The foxy villain is abated in his task by the ones I call as the Cutely Quiet. These are the instructors who think that their words are too precious to be cast before the plebian. They would rather adorn themselves and their offices with lovely articles of décor than raise voice against massive issues of structural tyranny. Besides, they usually avoid arguing with the Young Romantics because the latter ruffle their intellectual positions of comfort and complacency. If you are one of these, know that no matter how much you attempt to run away from the socio-political oppression staring in your face, you cannot deny its existence. After all, teaching is as much looking after others as it is looking after one;s office and oneself.
The Cutely Quiet one is still forgivable when seen in comparison with the All-knowing Demigod. Ask anything of this one and he will have a whole lecture to respond with. He won’t, even for a moment, pause and think, “It is Robotics that the questioner is talking about and I teach Sociology. How can I stay relevant in my answer?” He is too shy to concede, “Sorry, this is not my area; I cannot comment.” This omniscient educator is a hair bit too certain in his views, and too much certainty, sadly, is not a positive intellectual trait. He and his students would be better off if he left slight room for hedging, humility, and doubt.
After that, there enters the scene of the Magically Recruited. This poor bloke wanders here and there in pursuit of a better job but finds none. Suddenly one day his powerful relative buys him (not with money but with innocuous influence. Remember! Not everything can be bought with money) a university job.
When he enters the university, he is thunderstruck because he has to study and respond to his curious students. On the contrary, that was precisely what he always fled from. To find meaning in his suffering, he starts flocking with the more intelligent members of his fraternity. If he happens to be a rich brat, he invites them to dinner parties, introduces them to gymkhanas, and purchases them expensive gifts. In time, he wins their hearts and minds and starts conspiring with them against the other less fortunate ones. Then one fine morning he is inaugurated as head of the department, faculty, or even university and, thus, observers start incorporating such lines as “Power is power” in their films.
Perhaps the grandest of students’ fear, after studies, is induced by the type that can be tagged as the Choleric Disciplinarian. This is the cabal of teachers who would shout in exam halls, frown at the slightest of whimpers in the class, and assess the abilities of this country’s students by the yardsticks of other efficient and established education systems around the world.
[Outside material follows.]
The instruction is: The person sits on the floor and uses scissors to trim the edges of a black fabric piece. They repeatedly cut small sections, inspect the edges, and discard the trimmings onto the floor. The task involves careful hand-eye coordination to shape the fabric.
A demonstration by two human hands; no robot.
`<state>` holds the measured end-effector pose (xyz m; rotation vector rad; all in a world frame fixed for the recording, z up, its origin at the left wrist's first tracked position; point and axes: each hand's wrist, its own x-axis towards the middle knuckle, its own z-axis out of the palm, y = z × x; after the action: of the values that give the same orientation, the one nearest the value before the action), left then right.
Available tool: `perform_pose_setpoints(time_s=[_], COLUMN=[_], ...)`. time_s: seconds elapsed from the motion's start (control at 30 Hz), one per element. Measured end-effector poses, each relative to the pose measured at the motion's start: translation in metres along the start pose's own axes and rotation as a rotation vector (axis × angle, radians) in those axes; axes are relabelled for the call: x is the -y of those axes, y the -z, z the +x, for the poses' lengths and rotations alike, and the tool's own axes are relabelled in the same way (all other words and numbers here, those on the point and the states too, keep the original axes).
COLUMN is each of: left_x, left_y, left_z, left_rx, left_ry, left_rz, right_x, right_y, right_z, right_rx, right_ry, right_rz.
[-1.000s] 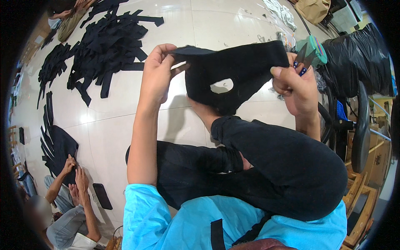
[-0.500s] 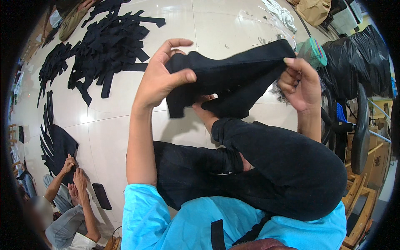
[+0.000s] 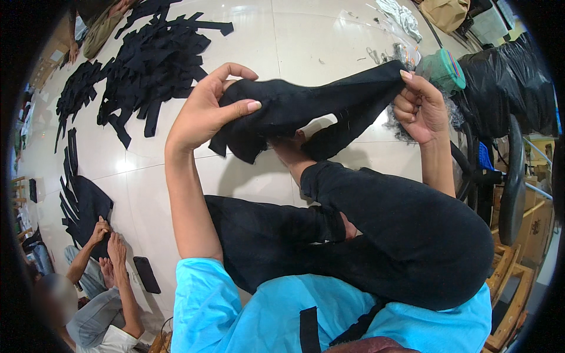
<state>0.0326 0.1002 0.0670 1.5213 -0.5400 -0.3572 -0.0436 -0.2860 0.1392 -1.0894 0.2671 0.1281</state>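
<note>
A piece of black cloth [image 3: 294, 97] is stretched between my two hands above my lower legs and the tiled floor. My left hand [image 3: 215, 106] grips its left end, thumb in front and fingers curled over the top edge. Loose flaps hang down below that hand. At the other end, my right hand [image 3: 421, 106] pinches the cloth's upper corner between thumb and forefinger, its other fingers folded in. A gap shows between the taut upper part and a lower strip that sags toward my foot.
A large heap of black cloth strips [image 3: 150, 67] lies on the floor at far left, beside a smaller heap [image 3: 76, 88]. At left a person's hands [image 3: 109, 238] touch dark cloth near a phone [image 3: 146, 275]. Black plastic bags [image 3: 500, 88] and a green container [image 3: 441, 70] stand right.
My left hand has moved a little left and down, and the cloth's left end went with it. The cloth is drawn out longer, and the gap in it shows wider.
</note>
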Motion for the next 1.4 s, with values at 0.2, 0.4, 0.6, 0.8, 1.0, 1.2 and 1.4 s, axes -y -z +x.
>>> perform_pose_setpoints(time_s=[0.2, 0.4, 0.6, 0.8, 1.0, 1.2, 1.4], left_x=[0.003, 0.019, 0.024, 0.027, 0.021, 0.02, 0.023], left_y=[0.007, 0.02, -0.003, 0.011, 0.049, 0.052, 0.009], left_z=[-0.004, 0.002, 0.011, 0.008, -0.017, -0.02, 0.007], left_rx=[-0.036, -0.161, -0.524, -0.274, 0.068, -0.04, -0.463], left_ry=[0.072, 0.243, -0.096, 0.046, 0.137, 0.129, 0.093], left_rz=[0.098, 0.406, 0.527, -0.146, 0.126, 0.137, -0.319], right_x=[-0.013, -0.014, -0.025, -0.031, -0.024, -0.03, -0.041], right_y=[0.001, -0.006, -0.015, -0.009, 0.03, 0.027, 0.008], right_z=[0.011, 0.004, -0.002, 0.005, 0.021, 0.015, 0.012], right_rx=[0.0, 0.026, 0.016, -0.026, 0.098, 0.07, 0.114], right_ry=[-0.038, 0.031, 0.112, 0.054, -0.144, -0.131, -0.06], right_rz=[-0.019, -0.121, -0.222, -0.14, 0.078, -0.028, -0.234])
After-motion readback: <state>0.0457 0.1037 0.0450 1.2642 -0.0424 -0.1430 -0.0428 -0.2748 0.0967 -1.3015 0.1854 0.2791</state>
Yet these gentlemen would themselves ask for slack and leniency of their supervisors when they get enrolled in MPhils and PhDs here. The anger these educators show at their students freezes whatever embryonic ideas the latter have begun nourishing and, hence, learning takes a backseat in its own abode.
In the galaxy of such educators, it is then but natural that our academic engine is whirring and screeching all the time. The academic garden, rather than being nourished by compassion, care, and concern, is in the canines of wrath, duplicity, and petty politics. Its roots are being pulled out and away by issues of undue promotions, intellectual jealousy, and in-house academic coups. Until these, and then some, cancers are thrown out of the academia, universities will continue being run by pea-sized brains. And by the way, as confessed in the beginning, this is still a humorous write-up. To those I have angered, I beg your pardon.